Del libro: Siringa Memorias de un colonizador del Beni de: Juan B. Coímbra.
El descubrimiento de la hevea elástica o hevea brasiliensis, que sería mejor
llamar hevea boliviana, hecho por esforzados exploradores cruceños allá por las
regiones del río Beni y sus afluentes, solo fue realidad en el último tercio
del siglo pasado.

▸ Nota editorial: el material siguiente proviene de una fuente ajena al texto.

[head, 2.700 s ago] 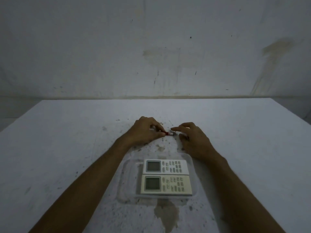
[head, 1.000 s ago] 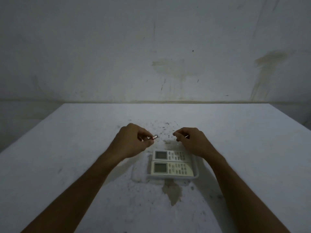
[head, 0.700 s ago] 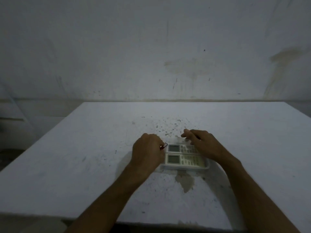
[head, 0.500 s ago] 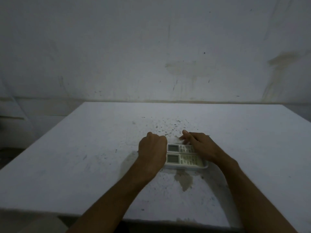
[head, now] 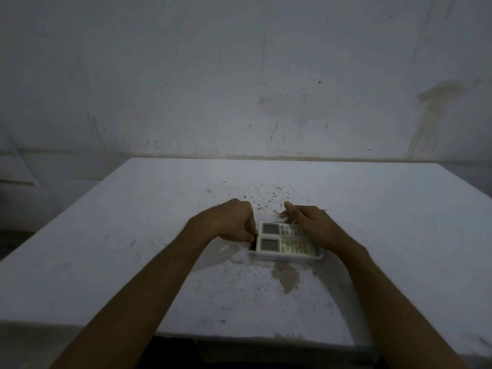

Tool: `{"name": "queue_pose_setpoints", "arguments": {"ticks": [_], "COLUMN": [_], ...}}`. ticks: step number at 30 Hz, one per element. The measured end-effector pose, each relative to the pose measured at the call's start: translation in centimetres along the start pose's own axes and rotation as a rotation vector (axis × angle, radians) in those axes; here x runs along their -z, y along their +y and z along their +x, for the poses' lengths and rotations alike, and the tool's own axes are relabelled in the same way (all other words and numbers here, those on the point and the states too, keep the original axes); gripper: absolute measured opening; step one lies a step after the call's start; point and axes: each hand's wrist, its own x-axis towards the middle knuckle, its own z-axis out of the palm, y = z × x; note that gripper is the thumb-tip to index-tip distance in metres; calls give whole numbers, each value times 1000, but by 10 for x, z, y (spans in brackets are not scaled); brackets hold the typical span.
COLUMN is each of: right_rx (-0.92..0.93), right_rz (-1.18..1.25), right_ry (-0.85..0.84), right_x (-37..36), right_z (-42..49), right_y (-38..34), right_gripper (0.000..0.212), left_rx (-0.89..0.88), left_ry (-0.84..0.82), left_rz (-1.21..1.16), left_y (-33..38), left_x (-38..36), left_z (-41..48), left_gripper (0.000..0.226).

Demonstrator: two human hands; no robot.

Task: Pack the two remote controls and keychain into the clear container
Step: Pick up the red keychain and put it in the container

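Two white remote controls lie side by side in the clear container (head: 290, 259) on the table, the far remote (head: 277, 229) and the near remote (head: 282, 246), screens to the left. My left hand (head: 231, 222) is curled at the container's left end, its fingertips pinching the keychain (head: 253, 245), a small dark red piece that shows inside the container's left end beside the near remote. My right hand (head: 311, 225) rests flat over the right part of the far remote, fingers spread toward the container's far edge.
The white table (head: 133, 249) is speckled with dark spots behind the container and has a brown stain (head: 286, 278) just in front of it. Its front edge is close below my forearms. A stained wall rises behind the table's far edge.
My left hand has come down from above the table to the container's left end with the keychain. My right hand has dropped onto the remotes. The camera has pulled back.
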Motion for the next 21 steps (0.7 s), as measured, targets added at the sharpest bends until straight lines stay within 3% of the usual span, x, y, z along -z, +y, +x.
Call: {"name": "queue_pose_setpoints", "arguments": {"ticks": [6, 10, 13, 16, 18, 21], "right_rx": [-6, -19, -43, -70, -84, -87], "right_rz": [12, 82, 246, 361, 408, 382], "right_ry": [-5, -2, 19, 49, 72, 77], "right_x": [0, 0, 2, 6, 7, 5], "right_z": [1, 3, 5, 7, 9, 11], "right_y": [1, 4, 8, 12, 14, 16], "right_gripper": [61, 63, 63, 65, 65, 65], "left_rx": [48, 42, 46, 293, 560, 719], "left_ry": [139, 169, 460, 795, 733, 373], "left_rz": [-5, -187, -306, -254, -185, -152], "left_y": [-9, -20, -35, -53, -62, -62], "left_x": [-3, -4, -16, -33, -40, -42], "left_z": [0, -6, -9, -2, 0, 1], "left_gripper": [29, 20, 15, 24, 58, 108]}}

Llegado el año 1860 la industria extractiva de este producto
ya se practicaba en las márgenes del río Madera por colonias de
brasileños y bolivianos allí establecidas, pues la preciosa resina se había
colocado pronto a la cabeza de los mejores artículos de exportación alcanzando
halagadoras cotizaciones en los mercados de América del Norte y de ultramar.
Este trabajo dio por consecuencia un progresivo comercio estimulando la
población de esas tierras cubiertas por inmensos bosques milenarios y nutridas
por la linfa de los grandes ríos amazónicos.
Los mirajes que surgieron de estas perspectivas revelaron la necesidad y la
importancia de todas aquellas acciones creadoras de fuentes de riqueza y
representativas de la soberanía nacional en los más remotos confines.
Los hombres habían localizado ya definitivamente lo que durante la conquista
fue la fascinación de la aventura castellana: la Tierra del Gran Moxo o del
Gran Paitití. Pero las riquezas de “oro y pedrería” no se veían en forma
precisamente mineral…
El hecho de haberse organizado los primeros centros de trabajo en los ríos
Beni, Madre de Dios, Orthon y sus respectivos afluentes, tuvo profunda
repercusión en todas las poblaciones del país, especialmente en Santa Cruz,
cuyos hijos habían coronado las hazañas más loables.
Cuantos cruceños retornaban del Norte, de las selvas –el Antisuyo para los
Incas–, todos eran portadores de la buena nueva, encareciendo la urgencia de
elemento humano, cuyo concurso era necesario para el éxito de la naciente
industria.
Estos hombres referían las maravillas que habían visto en aquellas regiones de
riqueza incalculable, aparejando sus relatos con la visión mitológica de
sufrimientos y trabajos que confrontaba el viaje a la siringa por largos
recorridos a través de caminos donde no se hallaba un alma cristiana; pampas
infinitas y bosques infestados de tribus salvajes enemigas de los civilizados y
prontas al asalto por traición; hablaban de
las panteras y los cocodrilos, animales feroces y potentes; hablaban de las
víboras y de toda suerte de alimañas venenosas que forman la fauna tropical,
aparte de enjambres de insectos transmisores de enfermedades repugnantes y
mortales. Se pintaba la imponencia de los ríos de bravía
corriente y oleajes formidables en cuyo ámbito desaparecían las frágiles embarcaciones;
o bien el misterio de los arroyos ocultos en donde acechaban enormes caimanes o
pululaba la sicurí, serpiente que se engullía los animales después de
triturarles los huesos por estrangulación. Se descubría el poder mortal de las
rayas que hieren con flecha ponzoñosa,
y de millares de otros bichos mortificantes, reales, aunque las más de las
veces creados por la fantasía, esa fantasía que señoreaba entre las pocas ideas
de la enorme masa ignorante de entonces. Hasta la falta de alimento era mentada
como un castigo. Pues todavía no se aceptaba como buenos ciertos comestibles
desconocidos, como los huevos de tortuga (tracayá), las plantas acuáticas,
algunas raíces o tubérculos, una de ellas la yuca, de donde provenía el
refrescante y nutritivo chivé.
Como está visto, con respecto al Antisuyo en nada había avanzado el criterio
que de él se tenía en los tiempos de Guamán Poma de Ayala. Y no es de
extrañarse. Medio siglo atrás, en las gentes cruceñas, sencillas y crédulas,
todos los recelos florecían y se daba pábulo a todos los fantasmas.
Especialmente al fantasma del “monte”, del fondo del cual, como rodeado de
siniestra aurora, venía surgiendo el mito pánico de la siringa.